## The data

· · ·

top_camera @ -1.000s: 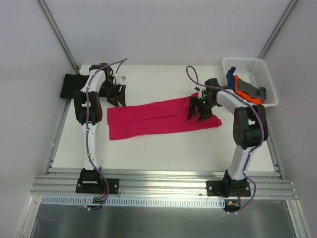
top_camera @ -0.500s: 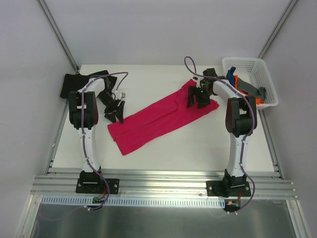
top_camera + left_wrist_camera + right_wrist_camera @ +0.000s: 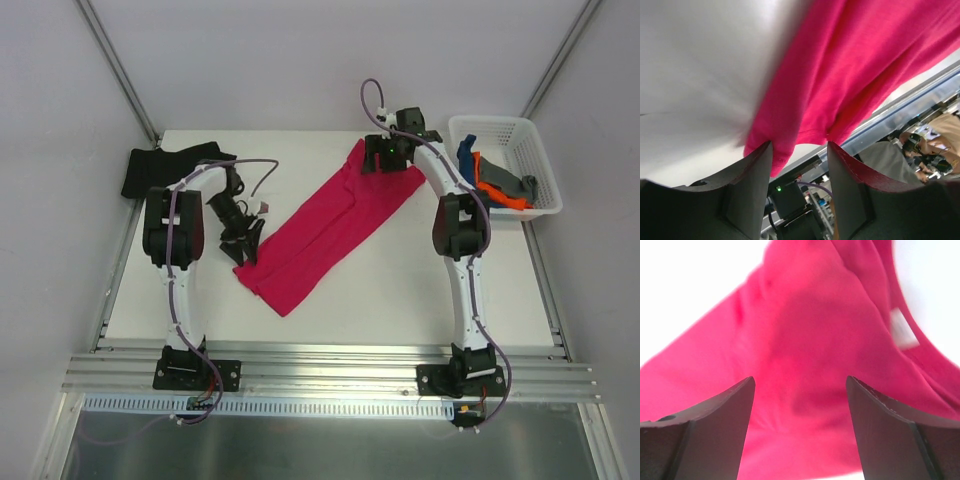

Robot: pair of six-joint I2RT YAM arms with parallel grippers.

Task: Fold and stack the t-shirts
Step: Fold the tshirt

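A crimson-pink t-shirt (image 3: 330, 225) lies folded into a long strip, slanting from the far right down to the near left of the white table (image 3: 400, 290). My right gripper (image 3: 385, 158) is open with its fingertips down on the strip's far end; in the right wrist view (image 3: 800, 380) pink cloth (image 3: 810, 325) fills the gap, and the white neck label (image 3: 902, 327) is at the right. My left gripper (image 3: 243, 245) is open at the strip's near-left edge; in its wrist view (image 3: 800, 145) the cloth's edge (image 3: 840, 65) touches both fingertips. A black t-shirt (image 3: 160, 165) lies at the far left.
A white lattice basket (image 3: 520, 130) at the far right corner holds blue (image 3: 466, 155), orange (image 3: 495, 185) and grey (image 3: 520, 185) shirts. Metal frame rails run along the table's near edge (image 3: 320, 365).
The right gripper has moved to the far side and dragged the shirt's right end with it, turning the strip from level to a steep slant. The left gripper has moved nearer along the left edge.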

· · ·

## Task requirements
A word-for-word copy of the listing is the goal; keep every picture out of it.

## Problem solution
top_camera @ -1.000s: 
top_camera @ -0.500s: 
top_camera + left_wrist_camera + right_wrist_camera @ +0.000s: 

Robot: pair of six-joint I2RT YAM arms with parallel grippers.

Task: Fold and stack the t-shirts
Step: Fold the tshirt

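A crimson-pink t-shirt (image 3: 330, 225) lies folded into a long strip, slanting from the far right down to the near left of the white table (image 3: 400, 290). My right gripper (image 3: 385, 158) is open with its fingertips down on the strip's far end; in the right wrist view (image 3: 800, 380) pink cloth (image 3: 810, 325) fills the gap, and the white neck label (image 3: 902, 327) is at the right. My left gripper (image 3: 243, 245) is open at the strip's near-left edge; in its wrist view (image 3: 800, 145) the cloth's edge (image 3: 840, 65) touches both fingertips. A black t-shirt (image 3: 160, 165) lies at the far left.
A white lattice basket (image 3: 520, 130) at the far right corner holds blue (image 3: 466, 155), orange (image 3: 495, 185) and grey (image 3: 520, 185) shirts. Metal frame rails run along the table's near edge (image 3: 320, 365).
The right gripper has moved to the far side and dragged the shirt's right end with it, turning the strip from level to a steep slant. The left gripper has moved nearer along the left edge.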

There is no additional output for this exercise.